En 1988, la même année Kusama peint l’huile sur toile « Flame of life » dont le motif rouge est identique à celui de son cerf- volant. Dans cette œuvre, la répétition semble naître d’un geste naturel et d’un cheminement intellectuel évident. Bien que ces petites formes organiques végétales se retrouvent délimitées par l’espace, elles semblent ici se dépasser et se démultiplier. Non seulement elles semblent continuer à pousser sous les yeux du spectateur, mais en outre elles déstabilisent notre perception. Ce même phénomène optique peut se retrouver dans la nature. Lorsque nous plongeons en mer vers des bancs de corail : seule la main tendue peut indiquer à la conscience l'échelle réelle des choses. Ce même sentiment de « délimitation » est également éprouvé en regardant ses tableaux. La répétition du même motif introduit une forme d’inquiétude. L’agonie lutte avec l'horreur du vide en trahissant la peur profonde de se retrouver perdu dans l'infini. Le pinceau ainsi devient le médium qui chasse et conjure l'agoraphobie. C'est en vain que l'œil cherche un point de repère et que la raison tente de maîtriser le phénomène en l'interprétant. Sous l'œil du microscope des noyaux cellulaires se divisent et donnent des organismes sans cesse renouvelés, des cellules flabelliformes, qui surgissent en permanence à la surface et vont finalement remplir par myriades tout l’univers : s'agit- il d'une déflagration organique originelle ? ou bien les mille flammèches dansantes de son cerf-volant sont-elles parties d'un feu insatiable qui va s'étendre à l'ensemble du ciel provoquant l'embrasement de l’univers ?
Provenance
Gœthe Institut, Osaka.Ancienne collection de Paul Eubel.
Expositions
L'art prend l'air : Cerf-volants d'artistes, Pictures for the Sky: Art Kites, Bilder für den Himmel.
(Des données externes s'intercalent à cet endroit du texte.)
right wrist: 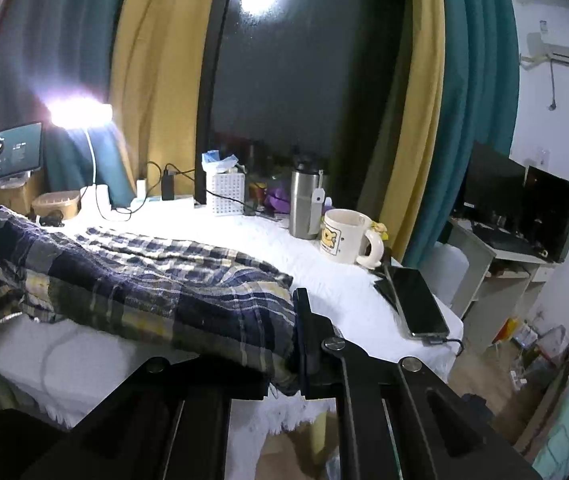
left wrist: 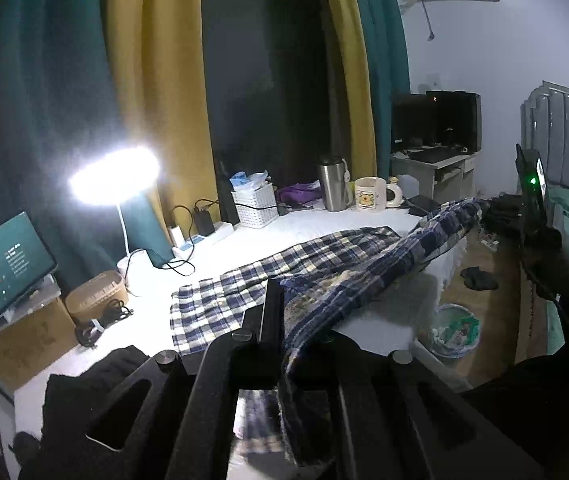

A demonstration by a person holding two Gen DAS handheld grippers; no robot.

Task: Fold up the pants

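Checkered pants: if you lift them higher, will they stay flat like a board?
Probably not. The checkered pants already sag between the left tongs and the right tongs, so they look floppy. The part on the white table would likely drag along and bunch up.

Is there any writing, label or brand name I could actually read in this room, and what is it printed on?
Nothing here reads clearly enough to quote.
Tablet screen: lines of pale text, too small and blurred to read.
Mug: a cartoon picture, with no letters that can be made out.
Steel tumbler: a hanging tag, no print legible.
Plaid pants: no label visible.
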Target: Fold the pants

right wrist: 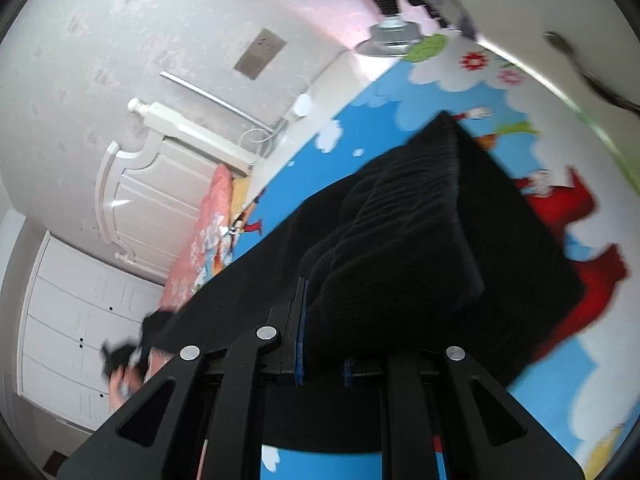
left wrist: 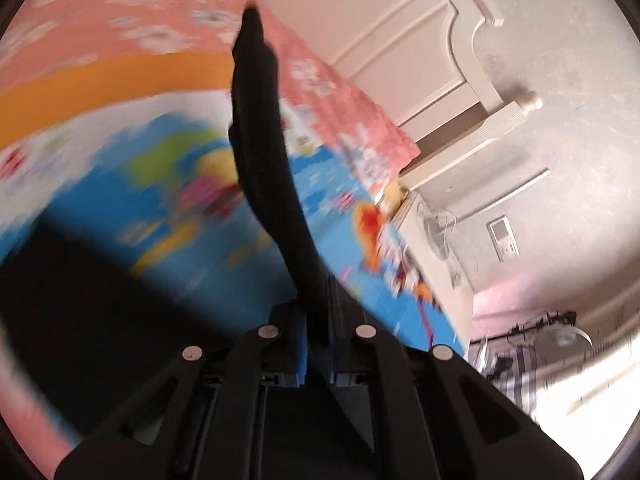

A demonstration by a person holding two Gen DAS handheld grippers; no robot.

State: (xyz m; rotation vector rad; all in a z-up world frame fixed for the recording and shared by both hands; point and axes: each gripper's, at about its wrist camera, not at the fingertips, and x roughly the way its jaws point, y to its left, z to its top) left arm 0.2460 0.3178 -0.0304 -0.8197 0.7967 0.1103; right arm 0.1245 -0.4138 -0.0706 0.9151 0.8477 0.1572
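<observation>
Left gripper [left wrist: 318, 344] clamped on black pants [left wrist: 260, 152], thin edge of fabric stretching up from fingers. Right gripper [right wrist: 322, 356] pinching bunched waistband end of same pants [right wrist: 420, 232], rest draped over cartoon bedsheet [right wrist: 400, 92]. Pink floral quilt [left wrist: 120, 20] behind, white headboard [right wrist: 160, 184] beyond. No readable writing anywhere, too blurry.

Black pants [right wrist: 420, 240], ribbed texture on bunched part, centre of right wrist frame. Bedsheet [right wrist: 400, 92] bright blue, printed with white clouds, red cartoon figures, green and yellow patches. Pink blanket [left wrist: 120, 12] with blurred white flower print, orange band beneath, upper left of left wrist frame. Headboard [right wrist: 160, 184] white, panelled. Wall [left wrist: 560, 80] pale grey, mottled. Both grippers black, blue finger pads [left wrist: 302, 360].
</observation>
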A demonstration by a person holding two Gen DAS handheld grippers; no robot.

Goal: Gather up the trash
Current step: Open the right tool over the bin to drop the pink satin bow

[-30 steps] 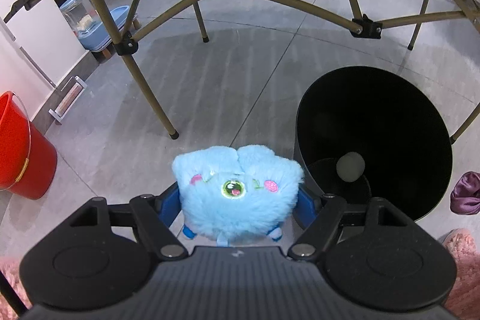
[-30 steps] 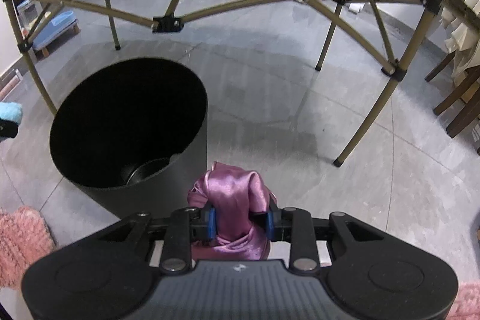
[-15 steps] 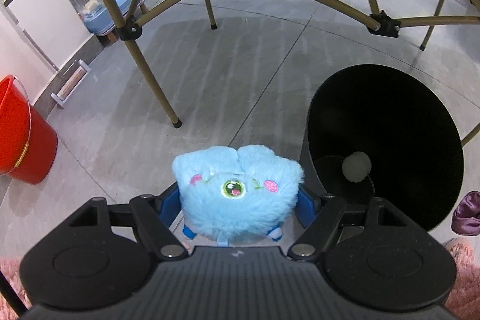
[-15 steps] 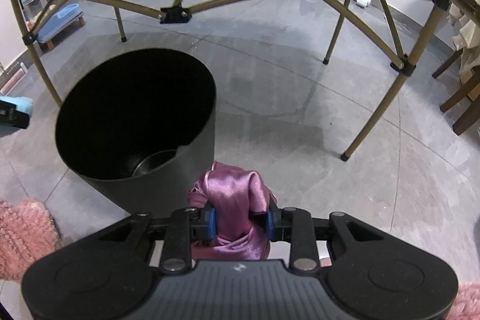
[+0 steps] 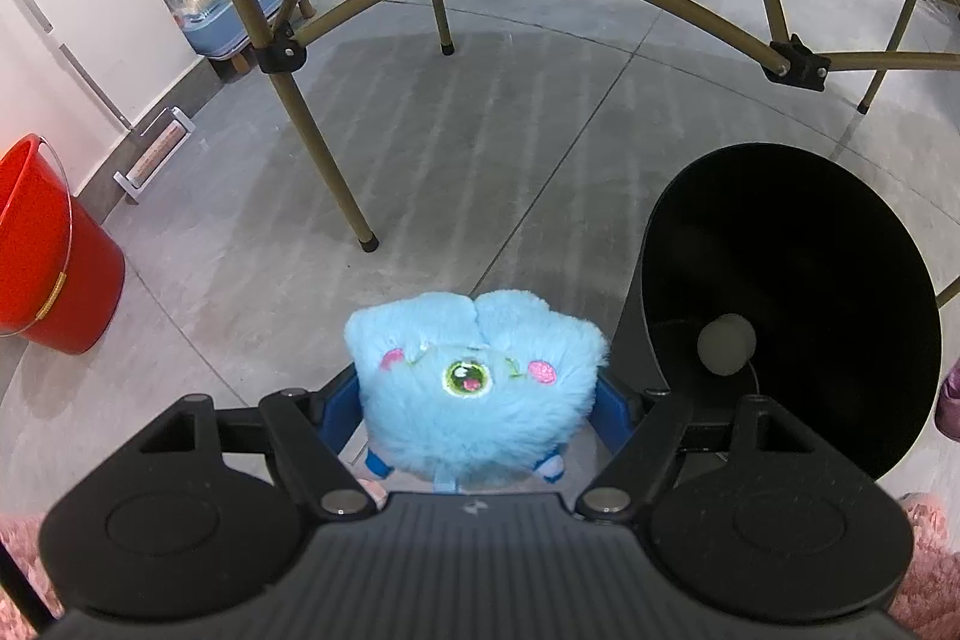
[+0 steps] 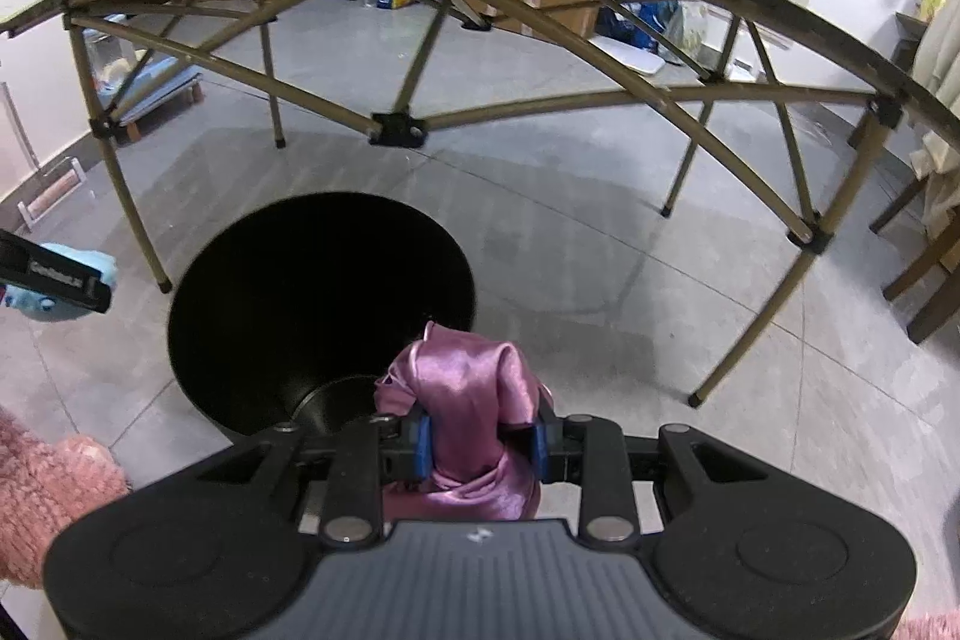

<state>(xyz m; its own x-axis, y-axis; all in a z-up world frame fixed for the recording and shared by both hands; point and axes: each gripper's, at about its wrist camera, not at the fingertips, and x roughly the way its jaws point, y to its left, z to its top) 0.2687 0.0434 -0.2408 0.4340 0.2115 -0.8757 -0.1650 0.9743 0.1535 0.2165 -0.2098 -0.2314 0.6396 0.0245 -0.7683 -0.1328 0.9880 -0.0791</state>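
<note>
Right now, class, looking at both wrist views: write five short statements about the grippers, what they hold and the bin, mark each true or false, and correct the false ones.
1. The left gripper grips a blue plush toy. True.
2. The right gripper is open. False: it is shut on a purple satin cloth.
3. The black bin is empty. False: a pale round object lies inside.
4. A red bucket stands on the floor. True.
5. The bin has a lid on. False: it is uncovered.
</note>
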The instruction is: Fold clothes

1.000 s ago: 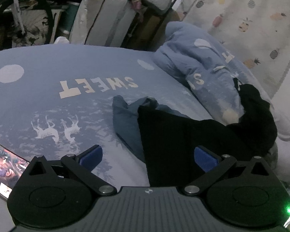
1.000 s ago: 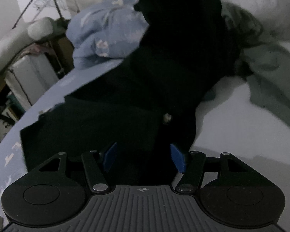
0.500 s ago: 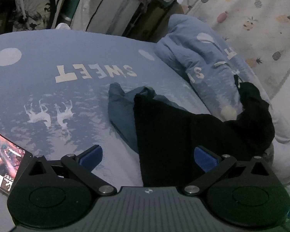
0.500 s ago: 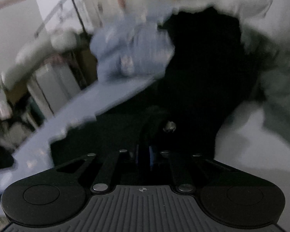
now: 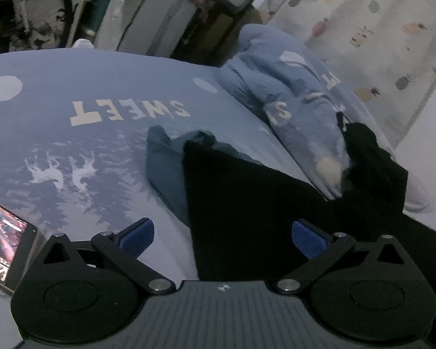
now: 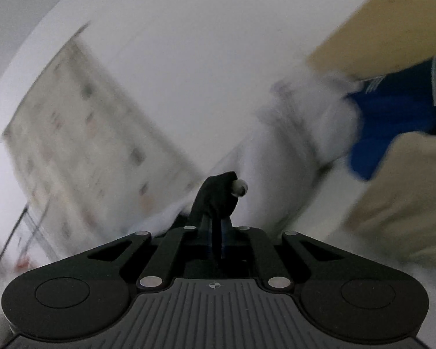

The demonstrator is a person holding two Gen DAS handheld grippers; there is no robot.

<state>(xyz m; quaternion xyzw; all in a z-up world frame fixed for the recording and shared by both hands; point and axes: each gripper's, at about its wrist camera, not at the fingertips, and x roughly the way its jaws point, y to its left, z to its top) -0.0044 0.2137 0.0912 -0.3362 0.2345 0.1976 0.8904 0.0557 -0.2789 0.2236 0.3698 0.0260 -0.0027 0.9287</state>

Kunstdrachen.
Japon
The Miyagi Museum, Sendai, 11.06 - 10.07. 1988
Mie Prefectoral Museum, Tsu, 30.07 - 3.11.1988
Shiga Prefectoral Museum of Modern Art, Shiga, 22.10 - 11.12.1988
Himeji City Museum of Art, 03.03 - 28.03.1989
Vernissage du Musée Céleste, Himeji
Hara Museum, ARC, Gunma, 15.04 - 04.06.1989
Shizuoka Prefectural Museum of Art, Shizuoka, 23.07 - 27.08.1989
Nagoya City Art Museum, Nagoya, 05.09 - 01.10.1989
Hiroshima City Museum of Modern Art, Hiroshima, 10.10 - 12.11.1989
Europe
Haus der Kunst, Munich, 16.12.1989 - 18.02.1900
L’art prend l’air, Paris, 21.04 et 22.04.1990
Grande Halle de la Villette, Paris, 24.04 - 01.07.1990
Kunstsammlung Nordrhein-Westfalen, Düsseldorf, 13.07 - 06.09.1990
Maison des Artistes, Moscou, 20.09 - 21.10.1990
Deichtorhallen Hambourg, Hambourg, 03.11 - 07.12.1990
Centro de Arte Moderna, Fundaçao Calouste Gulbenkian, Lisbonne, 21.12.1990 - 27.01.1991
Musées Royaux des Beaux-Arts, Bruxelles, 07.02 - 07.04.1991
Neue Nationalgalerie, Staatliche Museen zu Berlin, Berlin, 28.06 - 11.08.1991
Charlottenborg, Copenhague, 24.08 - 29.9.1991
Promotrice delle Belle Arti, Turin, 19.10 - 8.12.1991
Galleria Nazionale d’Arte Moderna e Contemporanea, Rome, 5.3 -17.5.1992
Pabellon de las Artes, Expo Sevilla, Séville, 04.06 - 23.06.1992
Amérique
Musée des Beaux-Arts, Montréal, 17.06 - 26.09.1993
Catalogues
L’art prend l’air, cerf-volant d’artistes, Catalogue d'exposition, Gœthe Institut, Osaka, par Paul Ebel, 1988, reproduit pages 54-56 et pages 348-349, le cerf-volant est reproduit au sol sur la photo, voir p.4.Peintures pour le ciel, cerfs-volants d'artistes, Goethe Institut, Osaka, par Paul Ebel, 1988, reproduit p.54-55.
Bilder für den Himmel. Kunstdrachen, Ein Projekt des Goethe-Instituts Osaka. Katalog der Ausstellungen, Osaka und Düsseldorf, par Paul Ebel, 1989/1990, reproduit pages 314-315.
Pictures for the Sky: Art Kites, Catalogue d'exposition, Goethe Institut Osaka par Paul Ebel, 1992, reproduit p.54-55.
Cette œuvre est enregistrée dans les archives de Yayoi Kusama Inc, Tokyo.